Tackling important questions with innovative proposals

Other Blue Sky teams are also exploring questions of societal importance.

Optimizing the installation of green infrastructure is the goal of a project led by Jose Walteros, assistant professor of industrial and systems engineering in the School of Engineering and Applied Sciences, and Assistant Professor Zhenduo Zhu and Professor Joseph Atkinson, both in the Department of Civil, Structural and Environmental Engineering. All three are silver coin holders.

Using modeling, the researchers are investigating how cities can best leverage financial incentives to encourage property owners to install rooftop gardens, rain barrels, trees and other tools that trap rainwater and snowmelt, decreasing stress on sewer systems during storms. The team is interested in how to distribute incentives in a way that maximizes the benefits for both property owners and local governments.

“I love it,” Walteros says of Blue Sky. “I was not expecting this type of new grant possibility. I’ve been here at UB since 2014, and since then, most of the internal money that you could get was through a narrowly defined competitive processes. Blue Sky spreads the funding out across a larger population and encourages collaboration.”

Arany, from the oral biology department, joined two silver coin holders — Kathryn Medler, associate professor of biological sciences in the College of Arts and Sciences, and Frank Scannapieco, professor and chair of the oral biology — to fund a $30,000 Blue Sky project. Ann-Marie Torregrossa, assistant professor of psychology, is also a member of the team.
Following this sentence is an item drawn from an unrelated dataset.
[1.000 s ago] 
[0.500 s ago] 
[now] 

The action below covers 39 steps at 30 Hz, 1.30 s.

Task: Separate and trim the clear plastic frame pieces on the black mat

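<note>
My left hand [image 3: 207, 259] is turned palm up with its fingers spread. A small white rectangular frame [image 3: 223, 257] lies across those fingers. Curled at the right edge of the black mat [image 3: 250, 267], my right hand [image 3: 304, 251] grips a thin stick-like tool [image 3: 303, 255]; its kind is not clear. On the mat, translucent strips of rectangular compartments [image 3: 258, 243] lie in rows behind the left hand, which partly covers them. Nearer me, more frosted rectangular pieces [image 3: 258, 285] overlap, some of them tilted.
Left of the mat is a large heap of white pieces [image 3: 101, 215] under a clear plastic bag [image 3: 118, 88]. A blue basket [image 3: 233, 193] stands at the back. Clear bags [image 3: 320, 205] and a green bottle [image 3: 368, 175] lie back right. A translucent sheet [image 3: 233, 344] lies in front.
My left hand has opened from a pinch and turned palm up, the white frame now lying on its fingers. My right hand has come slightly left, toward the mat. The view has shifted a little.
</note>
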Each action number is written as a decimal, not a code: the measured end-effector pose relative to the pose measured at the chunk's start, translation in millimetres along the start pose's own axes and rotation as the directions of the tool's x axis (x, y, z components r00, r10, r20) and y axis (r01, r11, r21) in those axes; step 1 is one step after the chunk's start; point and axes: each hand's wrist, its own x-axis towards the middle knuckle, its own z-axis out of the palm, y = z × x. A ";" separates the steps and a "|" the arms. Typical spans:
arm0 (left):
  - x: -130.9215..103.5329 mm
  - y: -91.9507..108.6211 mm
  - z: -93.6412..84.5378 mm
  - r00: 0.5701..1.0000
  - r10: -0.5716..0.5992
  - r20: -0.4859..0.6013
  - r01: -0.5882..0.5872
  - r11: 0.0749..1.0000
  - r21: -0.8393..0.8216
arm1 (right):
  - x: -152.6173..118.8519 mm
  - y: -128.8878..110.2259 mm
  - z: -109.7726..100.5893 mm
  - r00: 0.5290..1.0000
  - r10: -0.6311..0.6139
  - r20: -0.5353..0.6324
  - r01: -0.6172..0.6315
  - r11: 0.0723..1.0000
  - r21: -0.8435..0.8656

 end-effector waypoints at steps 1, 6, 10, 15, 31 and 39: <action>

Their research focuses on how low doses of light, termed photobiomodulation therapy, may help oral cancer patients recover their sense of taste following chemotherapy, including the possibility that light treatment may stimulate the generation of new taste cells. A loss of taste or altered taste — in which many foods that normally taste good start tasting bitter or metallic — is a common side effect of chemotherapy.

“When people lose their taste system, there is a very negative effect on their appetite,” says Medler, who, along with Torregrossa, is an expert on taste. “As a result, many chemotherapy patients do not consume enough calories to maintain their health and can start to become malnourished. This will impair their ability to tolerate the chemotherapy, as well reduce their overall recovery.”

“We have been very interested in understanding how low-dose lights can be used for medical treatments,” Arany says. “The research we are doing on taste has the potential to really help cancer patients and improve their quality of life.”